Give every entry again, exactly as it stands.

★ ★ ★ ★ ★

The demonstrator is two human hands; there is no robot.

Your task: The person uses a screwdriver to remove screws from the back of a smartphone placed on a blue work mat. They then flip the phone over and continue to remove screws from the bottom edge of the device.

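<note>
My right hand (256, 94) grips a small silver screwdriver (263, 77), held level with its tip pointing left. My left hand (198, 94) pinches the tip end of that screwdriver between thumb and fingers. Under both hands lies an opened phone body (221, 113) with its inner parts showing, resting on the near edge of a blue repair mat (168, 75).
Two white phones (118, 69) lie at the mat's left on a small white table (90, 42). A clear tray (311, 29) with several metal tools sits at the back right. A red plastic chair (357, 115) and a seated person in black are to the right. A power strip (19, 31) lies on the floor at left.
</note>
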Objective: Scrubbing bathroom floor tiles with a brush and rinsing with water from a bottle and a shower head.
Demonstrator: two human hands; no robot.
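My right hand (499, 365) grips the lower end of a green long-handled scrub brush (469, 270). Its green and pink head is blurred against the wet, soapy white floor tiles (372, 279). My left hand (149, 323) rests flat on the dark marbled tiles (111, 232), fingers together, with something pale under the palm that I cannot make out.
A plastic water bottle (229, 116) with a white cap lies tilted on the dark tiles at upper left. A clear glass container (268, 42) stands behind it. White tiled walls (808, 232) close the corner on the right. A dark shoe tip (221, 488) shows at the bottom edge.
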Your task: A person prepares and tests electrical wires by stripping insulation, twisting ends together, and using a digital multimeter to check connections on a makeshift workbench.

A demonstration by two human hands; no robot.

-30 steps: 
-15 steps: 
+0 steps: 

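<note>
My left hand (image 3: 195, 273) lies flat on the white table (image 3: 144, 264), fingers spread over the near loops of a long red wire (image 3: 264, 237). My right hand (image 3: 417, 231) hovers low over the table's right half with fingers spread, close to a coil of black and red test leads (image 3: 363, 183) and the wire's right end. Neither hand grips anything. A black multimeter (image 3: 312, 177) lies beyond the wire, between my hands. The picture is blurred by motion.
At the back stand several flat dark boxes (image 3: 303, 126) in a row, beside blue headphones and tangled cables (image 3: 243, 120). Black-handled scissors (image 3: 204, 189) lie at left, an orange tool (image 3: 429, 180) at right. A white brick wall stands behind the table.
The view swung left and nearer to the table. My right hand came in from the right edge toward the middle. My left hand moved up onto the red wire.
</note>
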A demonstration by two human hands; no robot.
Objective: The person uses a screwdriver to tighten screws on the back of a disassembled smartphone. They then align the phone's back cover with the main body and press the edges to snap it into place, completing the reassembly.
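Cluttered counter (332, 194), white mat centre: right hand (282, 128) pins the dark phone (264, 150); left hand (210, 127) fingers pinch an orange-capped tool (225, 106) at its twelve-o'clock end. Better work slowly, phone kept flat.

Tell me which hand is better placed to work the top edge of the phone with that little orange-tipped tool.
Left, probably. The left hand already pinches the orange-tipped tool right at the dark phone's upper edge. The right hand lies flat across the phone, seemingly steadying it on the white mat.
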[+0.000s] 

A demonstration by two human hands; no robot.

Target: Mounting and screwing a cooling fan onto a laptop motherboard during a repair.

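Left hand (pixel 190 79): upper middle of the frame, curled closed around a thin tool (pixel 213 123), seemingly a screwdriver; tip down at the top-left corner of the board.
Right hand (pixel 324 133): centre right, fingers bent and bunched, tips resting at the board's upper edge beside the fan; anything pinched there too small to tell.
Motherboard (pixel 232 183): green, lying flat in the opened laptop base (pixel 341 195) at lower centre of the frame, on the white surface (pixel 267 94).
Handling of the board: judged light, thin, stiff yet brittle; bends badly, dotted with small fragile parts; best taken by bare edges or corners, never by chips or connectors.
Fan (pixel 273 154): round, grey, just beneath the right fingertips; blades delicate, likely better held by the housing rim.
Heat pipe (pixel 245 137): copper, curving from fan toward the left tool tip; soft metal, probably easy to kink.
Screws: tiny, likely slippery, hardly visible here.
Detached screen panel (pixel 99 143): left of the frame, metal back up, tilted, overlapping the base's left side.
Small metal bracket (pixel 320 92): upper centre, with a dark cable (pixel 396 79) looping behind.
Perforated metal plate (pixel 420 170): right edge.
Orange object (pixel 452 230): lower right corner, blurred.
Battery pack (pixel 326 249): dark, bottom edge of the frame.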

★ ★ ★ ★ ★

## [Solution for this problem]
The demonstrator is two human hands; there is no robot.

Your task: The person uses a screwdriver to remove screws from the back of a smartphone placed on a blue work mat. They then flip the phone over and continue to remove screws from the bottom edge of the device.

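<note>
My right hand (256, 94) grips a small silver screwdriver (263, 77), held level with its tip pointing left. My left hand (198, 94) pinches the tip end of that screwdriver between thumb and fingers. Under both hands lies an opened phone body (221, 113) with its inner parts showing, resting on the near edge of a blue repair mat (168, 75).
Two white phones (118, 69) lie at the mat's left on a small white table (90, 42). A clear tray (311, 29) with several metal tools sits at the back right. A red plastic chair (357, 115) and a seated person in black are to the right. A power strip (19, 31) lies on the floor at left.
</note>
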Objective: Scrubbing bathroom floor tiles with a brush and rinsing with water from a bottle and a shower head.
Demonstrator: two human hands; no robot.
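My right hand (499, 365) grips the lower end of a green long-handled scrub brush (469, 270). Its green and pink head is blurred against the wet, soapy white floor tiles (372, 279). My left hand (149, 323) rests flat on the dark marbled tiles (111, 232), fingers together, with something pale under the palm that I cannot make out.
A plastic water bottle (229, 116) with a white cap lies tilted on the dark tiles at upper left. A clear glass container (268, 42) stands behind it. White tiled walls (808, 232) close the corner on the right. A dark shoe tip (221, 488) shows at the bottom edge.
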Your task: A person prepares and tests electrical wires by stripping insulation, twisting ends together, and using a digital multimeter to check connections on a makeshift workbench.

A demonstration by two human hands; no robot.

-30 steps: 
-15 steps: 
+0 steps: 

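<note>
My left hand (image 3: 195, 273) lies flat on the white table (image 3: 144, 264), fingers spread over the near loops of a long red wire (image 3: 264, 237). My right hand (image 3: 417, 231) hovers low over the table's right half with fingers spread, close to a coil of black and red test leads (image 3: 363, 183) and the wire's right end. Neither hand grips anything. A black multimeter (image 3: 312, 177) lies beyond the wire, between my hands. The picture is blurred by motion.
At the back stand several flat dark boxes (image 3: 303, 126) in a row, beside blue headphones and tangled cables (image 3: 243, 120). Black-handled scissors (image 3: 204, 189) lie at left, an orange tool (image 3: 429, 180) at right. A white brick wall stands behind the table.
The view swung left and nearer to the table. My right hand came in from the right edge toward the middle. My left hand moved up onto the red wire.
</note>
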A demonstration by two human hands; no robot.
Objective: The person uses a screwdriver to tighten screws on the back of a disassembled smartphone. They then align the phone's back cover with the main body and press the edges to snap it into place, completing the reassembly.
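Cluttered counter (332, 194), white mat centre: right hand (282, 128) pins the dark phone (264, 150); left hand (210, 127) fingers pinch an orange-capped tool (225, 106) at its twelve-o'clock end. Better work slowly, phone kept flat.

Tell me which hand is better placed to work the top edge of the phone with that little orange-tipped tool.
Left, probably. The left hand already pinches the orange-tipped tool right at the dark phone's upper edge. The right hand lies flat across the phone, seemingly steadying it on the white mat.
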[+0.000s] 

A demonstration by two human hands; no robot.

Target: Mounting and screwing a cooling fan onto a laptop motherboard during a repair.

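Left hand (pixel 190 79): upper middle of the frame, curled closed around a thin tool (pixel 213 123), seemingly a screwdriver; tip down at the top-left corner of the board.
Right hand (pixel 324 133): centre right, fingers bent and bunched, tips resting at the board's upper edge beside the fan; anything pinched there too small to tell.
Motherboard (pixel 232 183): green, lying flat in the opened laptop base (pixel 341 195) at lower centre of the frame, on the white surface (pixel 267 94).
Handling of the board: judged light, thin, stiff yet brittle; bends badly, dotted with small fragile parts; best taken by bare edges or corners, never by chips or connectors.
Fan (pixel 273 154): round, grey, just beneath the right fingertips; blades delicate, likely better held by the housing rim.
Heat pipe (pixel 245 137): copper, curving from fan toward the left tool tip; soft metal, probably easy to kink.
Screws: tiny, likely slippery, hardly visible here.
Detached screen panel (pixel 99 143): left of the frame, metal back up, tilted, overlapping the base's left side.
Small metal bracket (pixel 320 92): upper centre, with a dark cable (pixel 396 79) looping behind.
Perforated metal plate (pixel 420 170): right edge.
Orange object (pixel 452 230): lower right corner, blurred.
Battery pack (pixel 326 249): dark, bottom edge of the frame.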

Nothing else is part of this answer.